# Data provided

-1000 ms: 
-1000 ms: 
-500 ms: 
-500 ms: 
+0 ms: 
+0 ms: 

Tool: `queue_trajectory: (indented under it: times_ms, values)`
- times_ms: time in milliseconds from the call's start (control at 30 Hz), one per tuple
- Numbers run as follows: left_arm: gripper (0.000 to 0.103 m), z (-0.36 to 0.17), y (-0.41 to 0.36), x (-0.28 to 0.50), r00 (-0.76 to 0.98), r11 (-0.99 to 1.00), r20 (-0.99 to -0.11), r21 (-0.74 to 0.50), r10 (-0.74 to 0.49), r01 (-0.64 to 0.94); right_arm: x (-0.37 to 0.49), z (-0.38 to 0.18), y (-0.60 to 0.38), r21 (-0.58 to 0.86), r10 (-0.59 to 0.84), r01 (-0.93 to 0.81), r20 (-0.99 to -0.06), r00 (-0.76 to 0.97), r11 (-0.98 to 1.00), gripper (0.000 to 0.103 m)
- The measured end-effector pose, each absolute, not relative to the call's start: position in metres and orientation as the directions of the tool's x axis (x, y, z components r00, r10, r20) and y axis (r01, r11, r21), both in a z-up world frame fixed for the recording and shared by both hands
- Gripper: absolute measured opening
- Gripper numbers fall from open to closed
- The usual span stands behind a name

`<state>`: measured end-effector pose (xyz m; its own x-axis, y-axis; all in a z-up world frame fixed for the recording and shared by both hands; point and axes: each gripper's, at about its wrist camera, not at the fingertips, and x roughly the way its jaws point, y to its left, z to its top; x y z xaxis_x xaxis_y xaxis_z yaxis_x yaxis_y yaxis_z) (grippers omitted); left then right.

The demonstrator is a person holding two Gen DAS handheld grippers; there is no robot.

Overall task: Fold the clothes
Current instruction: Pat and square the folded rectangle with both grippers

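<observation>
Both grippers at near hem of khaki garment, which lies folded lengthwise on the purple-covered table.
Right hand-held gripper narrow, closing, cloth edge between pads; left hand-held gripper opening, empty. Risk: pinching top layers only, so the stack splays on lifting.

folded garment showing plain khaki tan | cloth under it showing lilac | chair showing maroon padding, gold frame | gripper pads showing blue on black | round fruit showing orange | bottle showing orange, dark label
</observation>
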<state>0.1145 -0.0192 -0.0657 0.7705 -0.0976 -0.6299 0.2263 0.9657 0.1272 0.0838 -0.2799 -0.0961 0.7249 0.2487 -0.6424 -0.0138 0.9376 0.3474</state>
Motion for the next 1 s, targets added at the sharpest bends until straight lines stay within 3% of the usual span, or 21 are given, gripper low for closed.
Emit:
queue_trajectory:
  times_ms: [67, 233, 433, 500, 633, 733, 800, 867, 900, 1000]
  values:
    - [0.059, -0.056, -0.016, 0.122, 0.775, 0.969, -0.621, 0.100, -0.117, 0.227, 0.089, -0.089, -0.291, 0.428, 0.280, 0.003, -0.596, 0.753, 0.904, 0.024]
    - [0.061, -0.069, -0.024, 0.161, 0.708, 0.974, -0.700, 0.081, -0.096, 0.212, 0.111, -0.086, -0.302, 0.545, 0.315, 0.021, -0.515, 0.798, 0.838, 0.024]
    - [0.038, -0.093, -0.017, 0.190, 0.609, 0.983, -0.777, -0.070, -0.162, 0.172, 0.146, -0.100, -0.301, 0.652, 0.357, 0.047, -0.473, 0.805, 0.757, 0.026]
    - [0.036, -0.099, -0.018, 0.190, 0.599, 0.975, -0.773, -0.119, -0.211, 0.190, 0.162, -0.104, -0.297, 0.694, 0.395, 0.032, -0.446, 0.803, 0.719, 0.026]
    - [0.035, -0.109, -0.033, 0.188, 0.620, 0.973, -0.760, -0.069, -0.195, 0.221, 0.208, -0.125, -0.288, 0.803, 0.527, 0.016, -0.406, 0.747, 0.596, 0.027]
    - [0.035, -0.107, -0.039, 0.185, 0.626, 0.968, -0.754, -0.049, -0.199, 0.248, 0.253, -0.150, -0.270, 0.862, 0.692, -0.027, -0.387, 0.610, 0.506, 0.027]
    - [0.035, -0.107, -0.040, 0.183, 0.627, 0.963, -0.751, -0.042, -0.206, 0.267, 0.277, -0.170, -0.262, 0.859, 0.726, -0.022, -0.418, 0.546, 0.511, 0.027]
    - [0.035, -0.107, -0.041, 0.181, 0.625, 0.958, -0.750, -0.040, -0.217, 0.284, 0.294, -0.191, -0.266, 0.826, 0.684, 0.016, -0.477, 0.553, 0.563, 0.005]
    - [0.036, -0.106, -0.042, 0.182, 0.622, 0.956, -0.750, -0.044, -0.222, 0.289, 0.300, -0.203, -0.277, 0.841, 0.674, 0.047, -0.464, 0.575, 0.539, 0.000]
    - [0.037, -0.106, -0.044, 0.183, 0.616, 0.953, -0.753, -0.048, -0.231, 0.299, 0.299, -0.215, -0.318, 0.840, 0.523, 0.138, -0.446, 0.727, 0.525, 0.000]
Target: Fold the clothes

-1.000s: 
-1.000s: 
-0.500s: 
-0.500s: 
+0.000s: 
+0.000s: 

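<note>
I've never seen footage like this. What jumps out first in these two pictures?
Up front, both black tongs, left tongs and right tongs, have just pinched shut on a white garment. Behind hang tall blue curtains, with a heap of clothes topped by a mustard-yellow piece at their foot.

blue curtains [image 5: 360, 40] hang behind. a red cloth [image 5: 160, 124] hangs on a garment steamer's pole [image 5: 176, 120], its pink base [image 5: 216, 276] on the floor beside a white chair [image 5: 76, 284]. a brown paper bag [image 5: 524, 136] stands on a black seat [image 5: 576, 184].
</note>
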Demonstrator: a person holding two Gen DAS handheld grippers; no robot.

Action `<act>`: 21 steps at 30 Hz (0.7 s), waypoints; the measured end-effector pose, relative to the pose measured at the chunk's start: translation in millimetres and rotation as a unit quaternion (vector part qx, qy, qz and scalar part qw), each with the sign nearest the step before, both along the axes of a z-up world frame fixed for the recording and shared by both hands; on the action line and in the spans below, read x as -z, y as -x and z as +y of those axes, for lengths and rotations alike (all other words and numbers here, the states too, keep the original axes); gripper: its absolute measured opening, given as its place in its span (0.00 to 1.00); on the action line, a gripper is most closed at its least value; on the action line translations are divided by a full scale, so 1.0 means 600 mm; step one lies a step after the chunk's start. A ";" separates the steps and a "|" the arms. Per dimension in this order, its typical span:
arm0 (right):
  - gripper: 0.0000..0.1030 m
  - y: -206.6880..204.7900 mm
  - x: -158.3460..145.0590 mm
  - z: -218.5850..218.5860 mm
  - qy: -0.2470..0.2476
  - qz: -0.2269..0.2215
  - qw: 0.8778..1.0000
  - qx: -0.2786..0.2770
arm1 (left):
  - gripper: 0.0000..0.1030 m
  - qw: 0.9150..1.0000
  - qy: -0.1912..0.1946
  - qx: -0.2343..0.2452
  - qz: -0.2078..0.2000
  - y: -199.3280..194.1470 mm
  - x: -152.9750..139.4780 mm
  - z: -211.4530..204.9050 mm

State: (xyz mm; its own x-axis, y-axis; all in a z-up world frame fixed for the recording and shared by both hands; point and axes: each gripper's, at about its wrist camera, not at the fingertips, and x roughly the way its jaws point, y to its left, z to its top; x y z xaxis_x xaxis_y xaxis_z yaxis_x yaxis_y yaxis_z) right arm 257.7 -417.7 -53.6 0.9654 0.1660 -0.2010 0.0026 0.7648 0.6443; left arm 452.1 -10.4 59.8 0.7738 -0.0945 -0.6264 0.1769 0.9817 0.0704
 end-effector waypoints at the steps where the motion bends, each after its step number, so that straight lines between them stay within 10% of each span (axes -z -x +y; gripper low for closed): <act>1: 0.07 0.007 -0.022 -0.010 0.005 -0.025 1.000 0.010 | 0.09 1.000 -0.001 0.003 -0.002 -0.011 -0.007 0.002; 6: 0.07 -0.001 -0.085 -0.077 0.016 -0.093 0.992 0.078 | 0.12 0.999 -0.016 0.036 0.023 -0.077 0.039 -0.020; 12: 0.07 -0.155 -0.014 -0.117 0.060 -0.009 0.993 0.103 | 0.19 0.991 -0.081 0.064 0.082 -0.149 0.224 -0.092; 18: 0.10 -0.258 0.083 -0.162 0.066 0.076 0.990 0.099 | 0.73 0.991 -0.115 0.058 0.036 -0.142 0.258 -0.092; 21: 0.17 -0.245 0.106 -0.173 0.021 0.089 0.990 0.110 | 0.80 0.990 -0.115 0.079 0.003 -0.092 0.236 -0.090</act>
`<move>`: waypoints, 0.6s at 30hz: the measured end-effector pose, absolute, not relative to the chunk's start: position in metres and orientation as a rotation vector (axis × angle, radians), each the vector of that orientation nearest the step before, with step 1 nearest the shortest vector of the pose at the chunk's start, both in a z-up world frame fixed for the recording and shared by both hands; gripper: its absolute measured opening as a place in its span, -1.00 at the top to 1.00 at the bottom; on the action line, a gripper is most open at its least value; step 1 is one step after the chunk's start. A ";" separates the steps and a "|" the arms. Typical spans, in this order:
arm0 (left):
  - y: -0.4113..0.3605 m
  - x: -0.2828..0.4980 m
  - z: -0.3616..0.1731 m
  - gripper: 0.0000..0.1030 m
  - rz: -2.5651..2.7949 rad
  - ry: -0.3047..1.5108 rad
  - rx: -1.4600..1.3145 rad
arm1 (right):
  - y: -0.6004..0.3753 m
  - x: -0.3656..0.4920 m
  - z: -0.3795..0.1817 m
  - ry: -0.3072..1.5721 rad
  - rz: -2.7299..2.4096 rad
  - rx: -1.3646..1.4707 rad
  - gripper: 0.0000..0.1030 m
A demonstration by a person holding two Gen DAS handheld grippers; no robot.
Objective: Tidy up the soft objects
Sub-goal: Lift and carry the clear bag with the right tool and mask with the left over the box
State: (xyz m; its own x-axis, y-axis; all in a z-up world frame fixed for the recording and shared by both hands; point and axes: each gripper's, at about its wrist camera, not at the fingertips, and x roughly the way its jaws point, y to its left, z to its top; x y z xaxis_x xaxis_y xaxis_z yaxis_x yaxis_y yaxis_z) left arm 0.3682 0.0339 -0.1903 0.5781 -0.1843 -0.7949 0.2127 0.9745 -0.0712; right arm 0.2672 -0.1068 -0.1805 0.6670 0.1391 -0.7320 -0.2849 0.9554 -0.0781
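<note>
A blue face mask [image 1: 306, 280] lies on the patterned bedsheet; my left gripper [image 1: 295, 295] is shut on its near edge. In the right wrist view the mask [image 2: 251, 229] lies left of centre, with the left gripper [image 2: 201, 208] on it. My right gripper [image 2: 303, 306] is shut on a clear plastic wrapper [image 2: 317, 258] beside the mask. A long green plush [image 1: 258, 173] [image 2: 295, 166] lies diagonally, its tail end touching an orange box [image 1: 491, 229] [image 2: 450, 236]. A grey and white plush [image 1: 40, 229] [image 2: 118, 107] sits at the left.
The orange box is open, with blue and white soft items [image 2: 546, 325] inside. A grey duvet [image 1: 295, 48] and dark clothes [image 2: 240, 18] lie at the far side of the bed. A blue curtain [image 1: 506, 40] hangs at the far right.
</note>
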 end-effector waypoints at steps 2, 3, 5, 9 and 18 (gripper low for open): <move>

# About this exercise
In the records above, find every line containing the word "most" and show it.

# Answer area
Action `<act>`: 21 steps at 30 Hz (0.7 s), waypoints; the measured end-effector pose, relative to the pose measured at the chunk's start: translation in millimetres and rotation as a unit quaternion (vector part qx, qy, qz and scalar part qw), each with the sign nearest the step before, both along the axes of a z-up world frame fixed for the recording and shared by both hands; on the action line and in the spans below, read x as -z, y as -x and z as +y of those axes, for lengths and rotations alike (all other words and numbers here, the states too, keep the original axes); gripper: its absolute measured opening, given as its place in its span (0.00 to 1.00); on the action line, a gripper is most closed at its least value; on the action line translations are divided by a full scale, so 1.0 means 600 mm; step one lies a step after the chunk's start. A ";" separates the steps and a "|" the arms. Per dimension in this order, its typical span:
`<move>`: waypoints, 0.6s at 30hz: the measured end-effector pose, absolute, not relative to the chunk's start: position in metres and orientation as a rotation vector (axis × angle, radians), each the vector of that orientation nearest the step before, with step 1 nearest the shortest vector of the pose at the chunk's start, both in a z-up world frame fixed for the recording and shared by both hands; gripper: its absolute measured opening as a place in its span, -1.00 at the top to 1.00 at the bottom; on the action line, a gripper is most open at its least value; step 1 is one step after the chunk's start. A ";" separates the steps and a "|" the arms. Typical spans, in this order:

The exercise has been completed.